I intend to write a function which calculates the result and the error for any formula with any amount of variables using the Gauß Error Propagation.
The error $\mathrm{d}R$ for a function $A(a,b,c)$ and the corresponding errors $\mathrm{d}a, \mathrm{d}b$, and $\mathrm{d}c$ are calculated with
$$\mathrm{d}R=\left[\left(\partial_{a}A\,\mathrm{d}a\right)^2+\left(\partial_{b}A\,\mathrm{d}b\right)^2+\left(\partial_{c}A\,\mathrm{d}c\right)^2\right]^{1/2}$$
Since there is huge amount of formulas one could wish to use with different amounts of variables, the function has to be adaptive.
My first shot is the following function, which already does the job pretty well.
Gaus[φ_, data_?MatrixQ] := (
Do[Evaluate[Symbol["x" <> ToString[i]]] = data[[i, 1]], {i, Length[data]}];
α = Norm[Derivative[##][φ][Sequence @@
Evaluate[Table[Symbol["x" <> ToString[i]], {i, Length[data]}]]] &
@@@ IdentityMatrix[Length[data]]*data[[All, 2]]];
Α = φ[Sequence @@ Evaluate[Table[Symbol["x" <> ToString[i]], {i, Length[data]}]]];
Print[{N[Α], N[α]}]
)
It accepts a function $\phi$ with a layout like
R[a_, b_, c_] := a*b/c
and a list of {value,error} pairs.
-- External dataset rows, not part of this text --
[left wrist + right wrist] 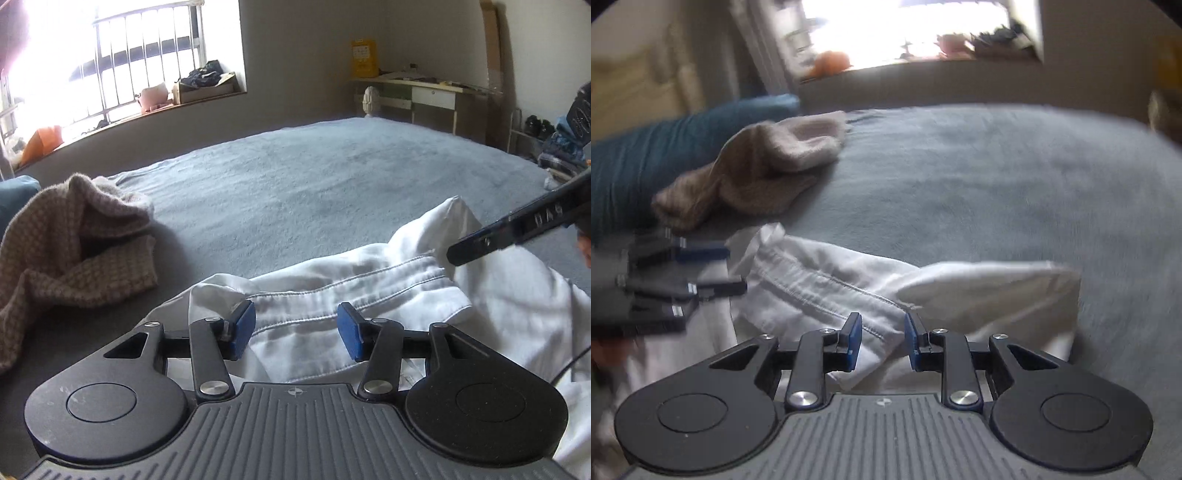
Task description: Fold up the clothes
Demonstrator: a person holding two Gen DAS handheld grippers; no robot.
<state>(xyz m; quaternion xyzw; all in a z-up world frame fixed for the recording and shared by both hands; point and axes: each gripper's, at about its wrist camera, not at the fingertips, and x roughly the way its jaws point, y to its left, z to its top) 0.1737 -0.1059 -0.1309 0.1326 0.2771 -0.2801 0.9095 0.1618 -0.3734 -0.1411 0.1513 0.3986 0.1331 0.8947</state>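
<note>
White garment [369,295], stitched hem showing: near edge of grey bed [295,177]. Left gripper [295,328] and right gripper [882,341] spread, pinching nothing. Grasp hem corners evenly; knitted beige garment [74,251] lies far left.

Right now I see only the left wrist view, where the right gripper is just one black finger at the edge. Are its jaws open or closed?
Observer: Open. The right gripper has a seamed fold of the white garment between its pads, which stand apart.
Operator: And what lies behind the beige knit?
Observer: A long teal pillow, directly behind it. I cannot tell whether they touch.
</note>
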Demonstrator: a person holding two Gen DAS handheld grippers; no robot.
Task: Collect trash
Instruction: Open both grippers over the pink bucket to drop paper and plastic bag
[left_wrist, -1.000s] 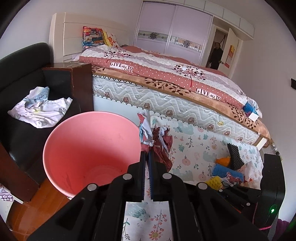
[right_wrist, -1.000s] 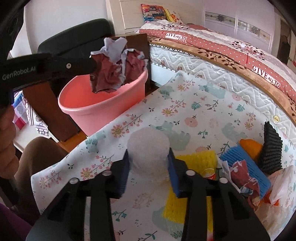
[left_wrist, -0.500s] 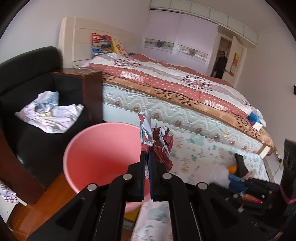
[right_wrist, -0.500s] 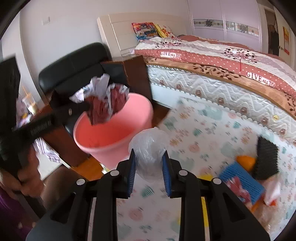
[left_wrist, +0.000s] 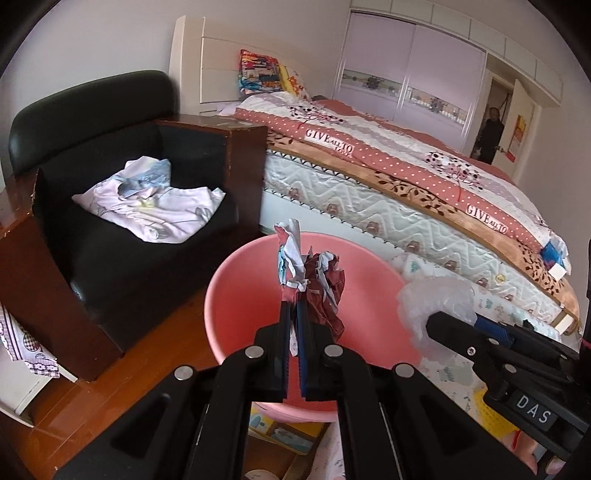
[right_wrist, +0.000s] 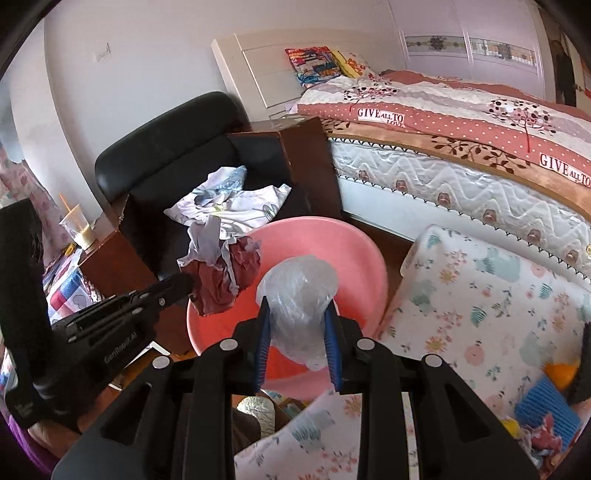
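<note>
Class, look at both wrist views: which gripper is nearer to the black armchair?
Left. The left gripper, shut on the crumpled wrapper, hangs over the pink bin's armchair-side rim. The right gripper, holding the plastic bag, sits on the bin's far side.

Soft, even daylight fills both views, bright on the white wall (right_wrist: 155, 74) toward 11 o'clock and on the wardrobe doors (left_wrist: 406, 62) at 1 o'clock. Shadows are faint. The black armchair (left_wrist: 122, 236) shows dull sheen at 9 o'clock. Fisheye bending curves the edges; black vignette fills the corners. Focus is slightly soft throughout.
</note>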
Then it creates an corresponding amount of intermediate variables x1,...,xn with n being the number of pairs. These are used to calculate the error $\alpha$ and the value A, which are then printed.
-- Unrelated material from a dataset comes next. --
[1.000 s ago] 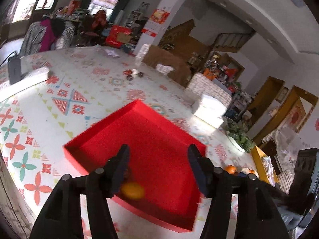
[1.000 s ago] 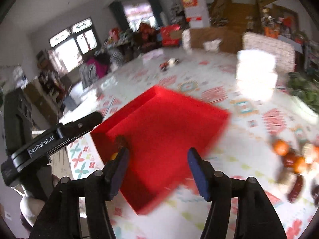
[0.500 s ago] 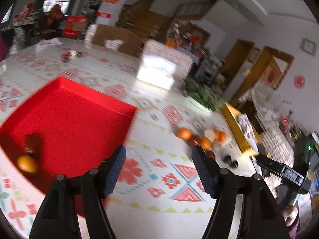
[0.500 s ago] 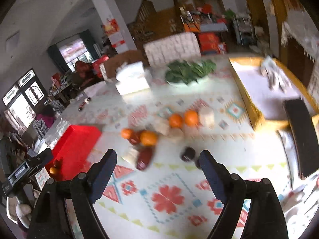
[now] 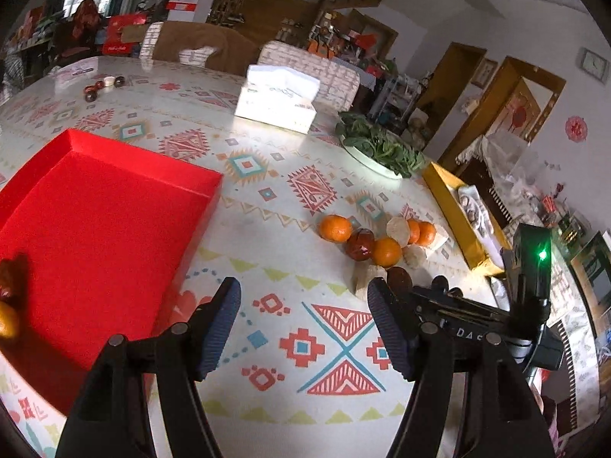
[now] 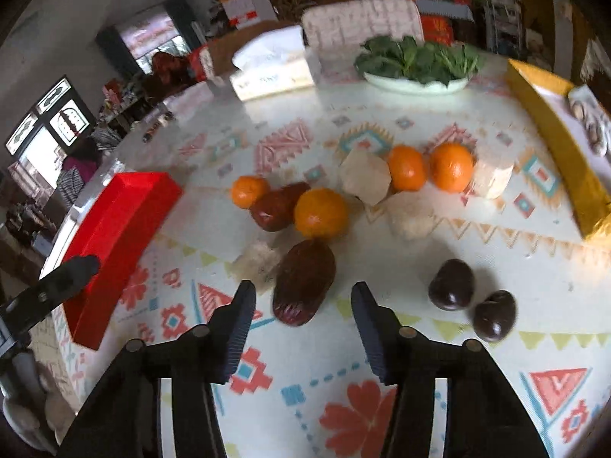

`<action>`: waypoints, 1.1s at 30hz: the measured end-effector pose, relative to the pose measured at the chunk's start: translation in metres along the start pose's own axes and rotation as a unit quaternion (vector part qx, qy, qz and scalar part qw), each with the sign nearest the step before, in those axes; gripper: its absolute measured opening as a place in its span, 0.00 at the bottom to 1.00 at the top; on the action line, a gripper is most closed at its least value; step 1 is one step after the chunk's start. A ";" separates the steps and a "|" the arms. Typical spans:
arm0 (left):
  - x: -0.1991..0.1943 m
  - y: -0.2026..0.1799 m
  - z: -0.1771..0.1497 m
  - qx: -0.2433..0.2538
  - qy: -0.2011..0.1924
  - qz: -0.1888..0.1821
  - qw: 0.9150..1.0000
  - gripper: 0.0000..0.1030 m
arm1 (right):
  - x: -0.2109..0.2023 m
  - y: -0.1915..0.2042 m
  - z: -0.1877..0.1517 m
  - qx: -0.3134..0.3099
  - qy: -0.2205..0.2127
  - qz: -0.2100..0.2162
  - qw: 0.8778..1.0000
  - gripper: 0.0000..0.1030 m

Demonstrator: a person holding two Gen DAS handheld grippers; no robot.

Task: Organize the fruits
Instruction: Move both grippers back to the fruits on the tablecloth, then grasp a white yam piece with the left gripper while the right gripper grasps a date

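Early going here: the red tray [image 5: 103, 229] fills the left of the left wrist view with just one orange [image 5: 7, 324] and a dark fruit [image 5: 7, 278] at its lower left edge, so most of the sorting looks undone. The left tongs [image 5: 303, 320] hang apart and empty over the patterned table [image 5: 275, 393]. In the right wrist view the right tongs [image 6: 303, 318], also apart and empty, point at a dark red fruit [image 6: 304, 280] at centre frame, with four oranges [image 6: 320, 212], pale chunks [image 6: 366, 181] and two dark plums [image 6: 451, 284] loose beyond.

Open hand-held gripper [image 6: 301, 318] above jujube [image 6: 304, 281]
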State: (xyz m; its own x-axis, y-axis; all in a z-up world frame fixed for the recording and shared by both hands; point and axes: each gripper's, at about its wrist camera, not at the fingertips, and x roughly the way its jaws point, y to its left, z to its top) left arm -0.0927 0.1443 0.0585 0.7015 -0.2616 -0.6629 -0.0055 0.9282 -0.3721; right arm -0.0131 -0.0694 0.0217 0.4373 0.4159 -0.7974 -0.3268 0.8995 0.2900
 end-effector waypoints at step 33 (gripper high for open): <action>0.058 -0.038 -0.002 0.061 0.040 0.012 0.997 0.28 | -0.027 -0.034 -0.001 0.041 -0.039 0.022 0.998 0.49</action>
State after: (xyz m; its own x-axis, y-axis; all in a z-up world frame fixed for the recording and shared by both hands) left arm -0.0531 0.0929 0.0328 0.6433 -0.2538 -0.7223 0.0685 0.9587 -0.2759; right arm -0.0142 -0.1114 0.0328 0.4889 0.4621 -0.7399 -0.2787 0.8865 0.3695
And now to my problem. I really want the intermediate variables xi and $\alpha$ and A to be local. Currently they are global, which isn't a problem for the function, as existing variables are overwritten, but proved to be annoying in other calculations.
My first try was to use Module similar to this
Module[{Evaluate[Table[Symbol["x" <> ToString[i]], {i, 2}]], a, b}, a + b]
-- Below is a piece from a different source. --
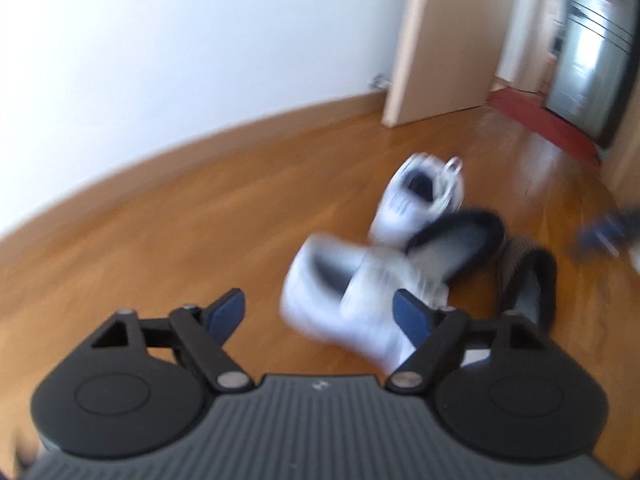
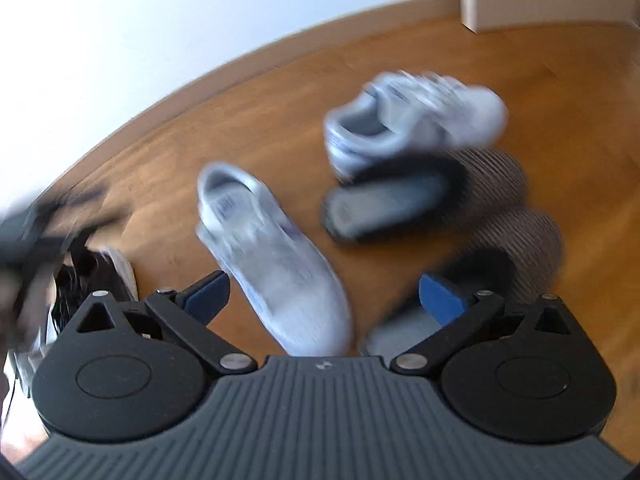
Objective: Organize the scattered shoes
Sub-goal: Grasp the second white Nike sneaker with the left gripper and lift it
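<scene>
Shoes lie scattered on the wooden floor; both views are blurred. In the left wrist view a white sneaker [image 1: 344, 296] lies just ahead of my open left gripper [image 1: 320, 314], a second white sneaker [image 1: 420, 196] farther off, a dark slipper [image 1: 456, 240] leaning between them, and a brown ribbed slipper [image 1: 528, 272] to the right. In the right wrist view my open right gripper [image 2: 324, 298] hovers over a white sneaker [image 2: 276, 256]. The other white sneaker [image 2: 416, 120], the dark slipper [image 2: 392, 200] and the brown ribbed slipper [image 2: 516, 220] lie beyond.
A black-and-white shoe [image 2: 96, 280] lies at the left of the right wrist view, with a blurred dark shape [image 2: 40, 224] above it. A white wall [image 1: 200, 60] with wooden skirting runs behind. An open door [image 1: 432, 40] and a red mat [image 1: 548, 124] stand at the right.
</scene>
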The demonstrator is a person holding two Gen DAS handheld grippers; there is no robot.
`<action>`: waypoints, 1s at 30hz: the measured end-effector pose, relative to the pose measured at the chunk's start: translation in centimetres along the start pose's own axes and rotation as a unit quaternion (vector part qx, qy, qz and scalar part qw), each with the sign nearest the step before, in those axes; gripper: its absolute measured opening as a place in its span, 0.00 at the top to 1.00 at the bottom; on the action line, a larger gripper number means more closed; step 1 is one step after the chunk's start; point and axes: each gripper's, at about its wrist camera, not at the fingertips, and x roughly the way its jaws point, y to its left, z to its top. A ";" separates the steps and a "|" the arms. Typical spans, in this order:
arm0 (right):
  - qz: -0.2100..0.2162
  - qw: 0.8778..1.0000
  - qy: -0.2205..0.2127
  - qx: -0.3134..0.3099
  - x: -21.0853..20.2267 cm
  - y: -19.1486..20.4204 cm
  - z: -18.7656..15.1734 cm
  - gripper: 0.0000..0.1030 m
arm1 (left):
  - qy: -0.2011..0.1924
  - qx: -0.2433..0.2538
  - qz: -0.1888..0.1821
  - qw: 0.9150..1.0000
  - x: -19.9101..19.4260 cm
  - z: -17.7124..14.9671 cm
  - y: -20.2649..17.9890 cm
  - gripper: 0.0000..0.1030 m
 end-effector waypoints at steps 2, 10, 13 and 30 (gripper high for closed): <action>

Module::lvsym : "Local variable specification {Evaluate[Table[Symbol["x" <> ToString[i]], {i, 2}]], a, b} contains Evaluate[Table[Symbol["x" <> ToString[i]], {i, 2}]], which is not a symbol or an assignment to a symbol.
which produces only the error message above. I could of course define the variables x1 to x10 directly, as I will rarely have more than ten values per formula, but this would be terribly inelegant.
Several futile tries later I am running out of possibilities to rephrase my search, since I neither am a native speaker nor have significant programming background.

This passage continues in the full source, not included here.